Two public transit operators based in Peel Region also operate routes to the airport: Brampton Transit and MiWay. Brampton Transit operates all-day public transit bus service from Pearson Airport to the city of Brampton, with express service operating to Bramalea Terminal. Brampton Transit buses arrive and depart from Terminal 1. MiWay operates all-day public transit bus service from Pearson Airport to the city of Mississauga, with express service to City Centre Transit Terminal, Humber College station, and Winston Churchill Transitway Station, and local routes to Westwood Square Terminal, Renforth station, and Meadowvale Town Centre Terminal. MiWay buses arrive and depart from Terminal 1, Terminal 3, Viscount, and the infield operations area of the airport.

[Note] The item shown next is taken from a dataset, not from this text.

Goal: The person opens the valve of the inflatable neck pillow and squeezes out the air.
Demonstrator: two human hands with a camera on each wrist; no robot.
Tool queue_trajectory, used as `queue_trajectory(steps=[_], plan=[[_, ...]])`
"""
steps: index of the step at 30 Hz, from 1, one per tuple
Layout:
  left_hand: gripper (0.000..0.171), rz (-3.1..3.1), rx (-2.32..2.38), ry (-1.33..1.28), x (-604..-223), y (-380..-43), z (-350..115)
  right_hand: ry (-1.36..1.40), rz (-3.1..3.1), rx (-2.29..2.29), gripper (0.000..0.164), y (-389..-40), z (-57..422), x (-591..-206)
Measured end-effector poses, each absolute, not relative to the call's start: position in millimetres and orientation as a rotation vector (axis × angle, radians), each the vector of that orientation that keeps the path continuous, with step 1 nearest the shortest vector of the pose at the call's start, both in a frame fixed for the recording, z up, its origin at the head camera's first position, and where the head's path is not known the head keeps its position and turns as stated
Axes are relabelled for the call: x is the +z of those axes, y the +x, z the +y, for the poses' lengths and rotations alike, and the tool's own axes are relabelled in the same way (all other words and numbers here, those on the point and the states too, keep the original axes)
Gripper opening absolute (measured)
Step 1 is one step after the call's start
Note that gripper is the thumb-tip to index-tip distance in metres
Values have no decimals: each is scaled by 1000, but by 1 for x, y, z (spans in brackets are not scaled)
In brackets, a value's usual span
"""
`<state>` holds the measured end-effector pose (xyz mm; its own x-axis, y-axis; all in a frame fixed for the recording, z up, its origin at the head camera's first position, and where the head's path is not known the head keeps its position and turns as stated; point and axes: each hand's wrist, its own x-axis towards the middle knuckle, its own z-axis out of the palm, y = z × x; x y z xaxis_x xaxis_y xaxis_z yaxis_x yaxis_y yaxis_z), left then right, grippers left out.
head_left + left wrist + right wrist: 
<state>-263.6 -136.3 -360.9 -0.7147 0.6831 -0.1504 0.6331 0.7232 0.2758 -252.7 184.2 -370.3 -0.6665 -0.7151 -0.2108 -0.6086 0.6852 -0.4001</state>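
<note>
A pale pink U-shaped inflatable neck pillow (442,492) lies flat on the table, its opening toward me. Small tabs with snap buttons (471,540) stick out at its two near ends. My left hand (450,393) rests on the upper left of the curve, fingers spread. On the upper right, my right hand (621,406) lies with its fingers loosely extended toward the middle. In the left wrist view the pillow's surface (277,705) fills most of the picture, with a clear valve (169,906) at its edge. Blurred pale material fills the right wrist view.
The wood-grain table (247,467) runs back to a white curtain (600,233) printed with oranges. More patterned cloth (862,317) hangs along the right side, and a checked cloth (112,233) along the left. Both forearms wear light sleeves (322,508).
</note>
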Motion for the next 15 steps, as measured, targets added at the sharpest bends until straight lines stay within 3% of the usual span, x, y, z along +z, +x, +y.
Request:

GO Transit operates two 24-hour bus routes from the airport to cities across the Greater Toronto Area: route 40 to Richmond Hill Terminal and Hamilton GO Centre and route 94 to Pickering GO Station and Square One Bus Terminal. GO Transit coaches arrive and depart from Terminal 1.

====Airline coaches====

| Operator | Destinations |
|---|---|
| Air Canada (operated by Landline) | Hamilton (ON), Kingston–Norman Rogers, Kitchener/Waterloo, Muskoka, Sarnia, St. Catharines/Niagara |

Air Canada operates "land-air" motorcoach connection services between Pearson Airport and several nearby airports which are deemed too close geographically for regularly scheduled flights to be operated economically. The service provides ticketed Air Canada and Star Alliance passengers with multiple daily non-stop ground connections between their respective departure/arrival airports and Terminal 1 at Pearson.

====Other operators====
The airport is served by several long-distance coach, van and minibus shuttle operators, which provide transportation from the airport to various municipalities and regional airports throughout Southern Ontario and to select cities and towns in the U.S. states of New York and Michigan.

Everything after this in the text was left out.